— REQUIREMENT —
The entries are to be reproduced verbatim, with all pictures omitted.

[Data entries]
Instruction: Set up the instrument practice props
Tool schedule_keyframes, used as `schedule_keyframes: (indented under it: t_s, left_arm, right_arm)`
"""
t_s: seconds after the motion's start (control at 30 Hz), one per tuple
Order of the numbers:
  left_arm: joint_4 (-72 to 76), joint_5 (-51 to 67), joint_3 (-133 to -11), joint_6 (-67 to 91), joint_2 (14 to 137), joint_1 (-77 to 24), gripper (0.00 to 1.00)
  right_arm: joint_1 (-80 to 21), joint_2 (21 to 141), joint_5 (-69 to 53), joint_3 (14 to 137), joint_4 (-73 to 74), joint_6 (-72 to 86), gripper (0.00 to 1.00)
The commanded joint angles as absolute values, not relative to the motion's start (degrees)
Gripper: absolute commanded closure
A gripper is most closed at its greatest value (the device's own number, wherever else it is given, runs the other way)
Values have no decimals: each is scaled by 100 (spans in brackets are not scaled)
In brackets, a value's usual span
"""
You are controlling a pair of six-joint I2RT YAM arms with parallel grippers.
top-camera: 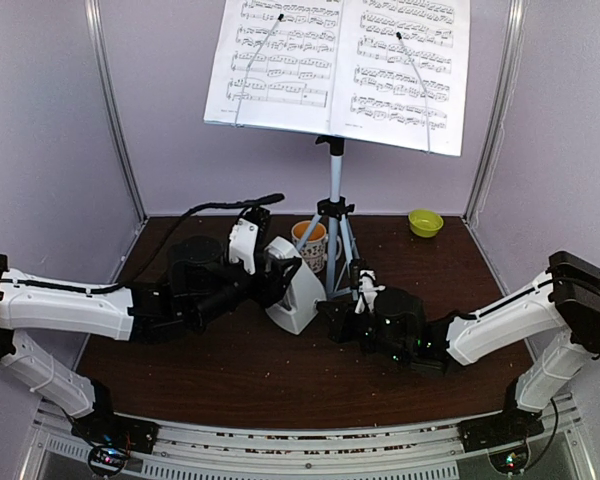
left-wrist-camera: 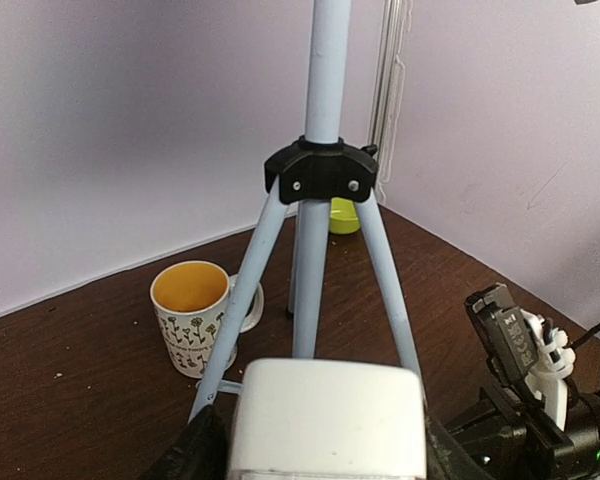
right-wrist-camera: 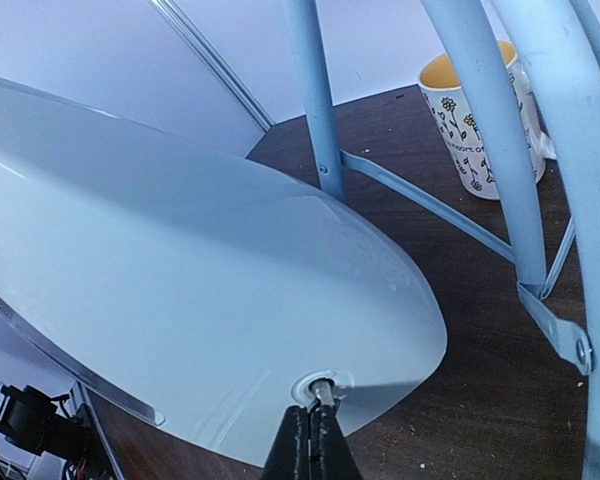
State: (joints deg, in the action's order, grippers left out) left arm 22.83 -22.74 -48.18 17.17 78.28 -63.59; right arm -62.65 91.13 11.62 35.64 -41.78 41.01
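While the right gripper (right-wrist-camera: 311, 425) pinches the small metal stub (right-wrist-camera: 321, 386) on the metronome (right-wrist-camera: 180, 290), the left gripper (left-wrist-camera: 325, 455) clamps its body, mid-frame in the top view, beside the tripod (top-camera: 333, 215). Turn slowly, left grip firm, lest it tip.

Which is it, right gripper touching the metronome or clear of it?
Touching. Right wrist view: right gripper tips pinch the small metal knob on the metronome, no gap.

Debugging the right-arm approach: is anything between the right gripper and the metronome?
Nothing visible. The right gripper is at the metronome, closed on a small metal pin on its side. The stand legs and the mug sit beyond it, not in between.
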Motion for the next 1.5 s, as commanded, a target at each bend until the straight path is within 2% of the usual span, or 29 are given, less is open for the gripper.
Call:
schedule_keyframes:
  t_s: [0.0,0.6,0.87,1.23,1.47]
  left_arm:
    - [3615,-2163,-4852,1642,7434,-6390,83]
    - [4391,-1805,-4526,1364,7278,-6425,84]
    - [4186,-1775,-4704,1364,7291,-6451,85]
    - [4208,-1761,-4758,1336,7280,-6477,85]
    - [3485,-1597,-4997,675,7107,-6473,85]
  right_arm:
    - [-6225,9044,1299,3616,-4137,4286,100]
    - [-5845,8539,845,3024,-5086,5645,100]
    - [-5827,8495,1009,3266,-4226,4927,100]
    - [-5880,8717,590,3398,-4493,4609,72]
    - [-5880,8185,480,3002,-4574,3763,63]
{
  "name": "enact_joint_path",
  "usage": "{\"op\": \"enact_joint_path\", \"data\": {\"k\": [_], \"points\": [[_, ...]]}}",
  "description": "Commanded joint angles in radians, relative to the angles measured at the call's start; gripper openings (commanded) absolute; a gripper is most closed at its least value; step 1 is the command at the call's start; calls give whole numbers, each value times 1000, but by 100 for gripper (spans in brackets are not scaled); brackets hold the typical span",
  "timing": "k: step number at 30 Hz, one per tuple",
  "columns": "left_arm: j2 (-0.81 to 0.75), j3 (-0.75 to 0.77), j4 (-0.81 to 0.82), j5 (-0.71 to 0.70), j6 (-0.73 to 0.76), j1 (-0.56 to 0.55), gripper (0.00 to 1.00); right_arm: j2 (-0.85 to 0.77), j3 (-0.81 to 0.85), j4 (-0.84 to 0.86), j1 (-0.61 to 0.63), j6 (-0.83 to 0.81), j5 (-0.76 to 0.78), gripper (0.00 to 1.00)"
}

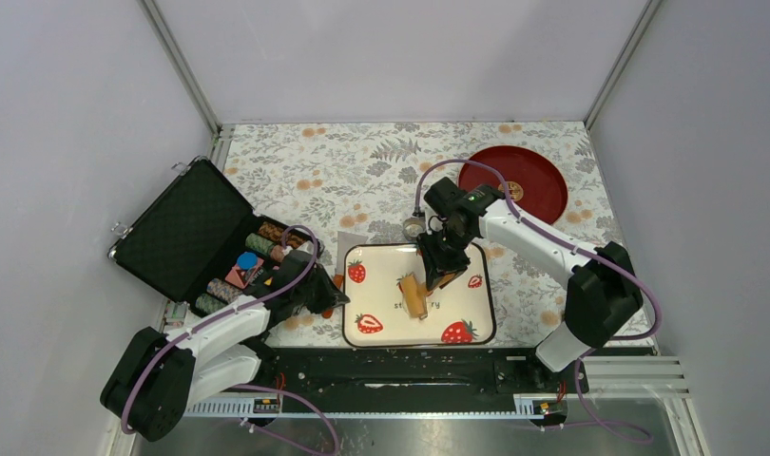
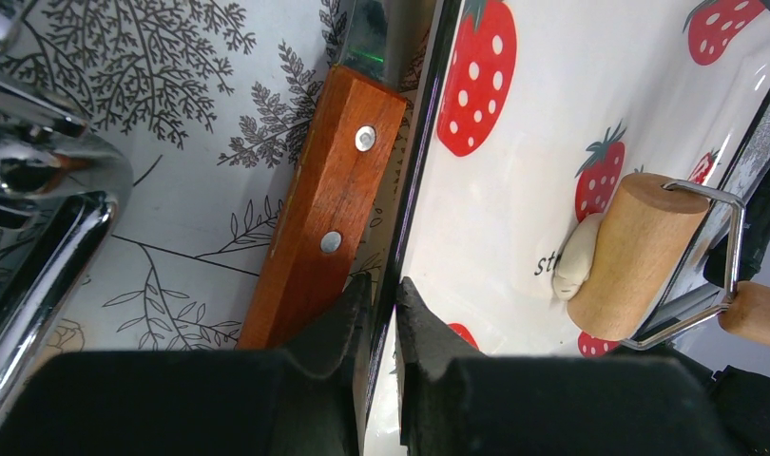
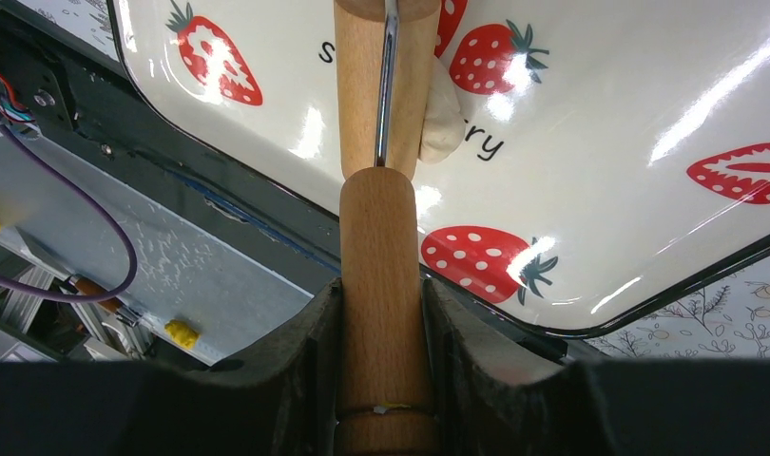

— RESPONSE TO THE EXERCISE —
Instruction: Set up the instrument practice props
Tool schedule_keyframes, used as `schedule_keyframes: (indented under it: t_s, left_arm, right_arm)`
"""
t_s: seconds after the motion's start (control at 30 Hz), one per tuple
Order of the numbers:
  left_arm: joint_4 (-72 to 76), joint_5 (-51 to 67), joint_3 (-133 to -11), joint_6 (-67 to 91), joint_2 (14 to 137), joint_1 (-77 to 24), gripper (0.00 to 1.00)
  right_arm: joint_1 (-80 to 21), joint_2 (21 to 141), joint_5 (-69 to 53), joint_3 (14 to 137), joint_4 (-73 to 74), joint_6 (-72 to 86), gripper (0.00 to 1.00)
The commanded joint angles as absolute values, not relative to the motion's start (degrees)
Gripper: absolute commanded closure
A gripper is most closed at its greatest value (the device's own number, wherever else it is given, runs the other way)
Values have no decimals: each is scaled by 100 (spans in brackets are not scaled)
In brackets, a value's usual span
"""
You are controlling a pair of six-joint I2RT YAM arms with parallel grippers.
top-camera: 
left-wrist-camera: 
right-wrist-camera: 
State: (joints deg, in the action's order, grippers left out) left arm 22.83 -22.74 -48.18 17.17 78.28 -63.59; right arm -62.65 91.13 11.62 35.64 -41.78 41.01
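While the right gripper (right-wrist-camera: 311, 425) pinches the small metal stub (right-wrist-camera: 321, 386) on the metronome (right-wrist-camera: 180, 290), the left gripper (left-wrist-camera: 325, 455) clamps its body, mid-frame in the top view, beside the tripod (top-camera: 333, 215). Turn slowly, left grip firm, lest it tip.

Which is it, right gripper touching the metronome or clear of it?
Touching. Right wrist view: right gripper tips pinch the small metal knob on the metronome, no gap.

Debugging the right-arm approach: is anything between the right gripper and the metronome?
Nothing visible. The right gripper is at the metronome, closed on a small metal pin on its side. The stand legs and the mug sit beyond it, not in between.
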Motion for the next 1.5 s, as commanded, a target at each bend until the straight path is within 2% of the usual span, or 29 are given, less is open for the gripper.
Call:
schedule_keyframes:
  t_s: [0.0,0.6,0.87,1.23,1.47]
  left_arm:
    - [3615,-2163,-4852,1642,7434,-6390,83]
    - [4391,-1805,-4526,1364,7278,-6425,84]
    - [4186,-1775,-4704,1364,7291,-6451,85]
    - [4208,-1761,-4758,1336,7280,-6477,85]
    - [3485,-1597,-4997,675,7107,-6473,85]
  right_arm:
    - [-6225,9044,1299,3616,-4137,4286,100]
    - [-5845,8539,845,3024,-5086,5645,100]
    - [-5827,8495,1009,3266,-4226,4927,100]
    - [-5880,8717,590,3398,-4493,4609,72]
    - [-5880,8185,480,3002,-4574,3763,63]
{
  "name": "enact_joint_path",
  "usage": "{\"op\": \"enact_joint_path\", \"data\": {\"k\": [_], \"points\": [[_, ...]]}}",
  "description": "Commanded joint angles in radians, relative to the angles measured at the call's start; gripper openings (commanded) absolute; a gripper is most closed at its least value; step 1 is the command at the call's start; calls give whole numbers, each value times 1000, but by 100 for gripper (spans in brackets are not scaled); brackets hold the typical span",
  "timing": "k: step number at 30 Hz, one per tuple",
  "columns": "left_arm: j2 (-0.81 to 0.75), j3 (-0.75 to 0.77), j4 (-0.81 to 0.82), j5 (-0.71 to 0.70), j6 (-0.73 to 0.76), j1 (-0.56 to 0.55), gripper (0.00 to 1.00); right_arm: j2 (-0.85 to 0.77), j3 (-0.81 to 0.85), j4 (-0.84 to 0.86), j1 (-0.61 to 0.63), j6 (-0.83 to 0.81), j5 (-0.76 to 0.78), gripper (0.00 to 1.00)"
}

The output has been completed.